### Work required
Take the lines from the beginning of the material through the line containing "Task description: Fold" and retype them exactly, leaving the pictures out.

### Dataset section
------------------------------------------------------------
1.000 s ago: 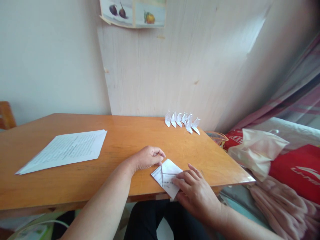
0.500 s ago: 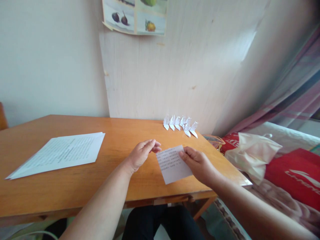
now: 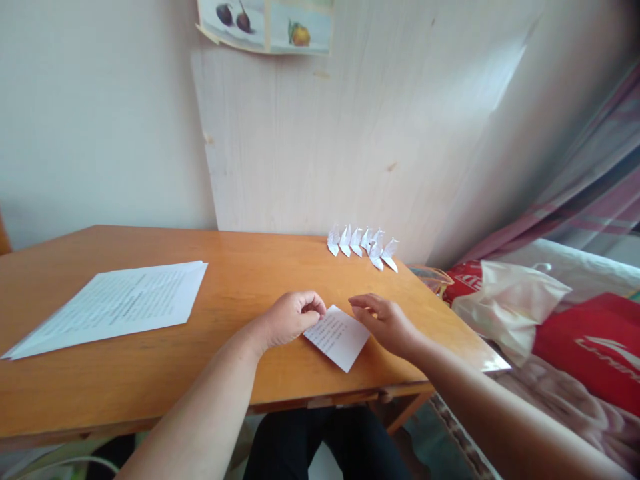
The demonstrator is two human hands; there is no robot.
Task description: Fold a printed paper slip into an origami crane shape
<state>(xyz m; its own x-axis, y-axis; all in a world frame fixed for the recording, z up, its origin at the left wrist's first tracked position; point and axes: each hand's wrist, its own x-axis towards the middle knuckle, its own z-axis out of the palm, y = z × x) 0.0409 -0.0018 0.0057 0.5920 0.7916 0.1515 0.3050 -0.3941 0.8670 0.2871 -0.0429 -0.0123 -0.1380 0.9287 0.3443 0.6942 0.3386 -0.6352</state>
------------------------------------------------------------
### Result below
1.000 s ago: 
0.500 s ago: 
now: 
The demonstrator is two human hands; there is no robot.
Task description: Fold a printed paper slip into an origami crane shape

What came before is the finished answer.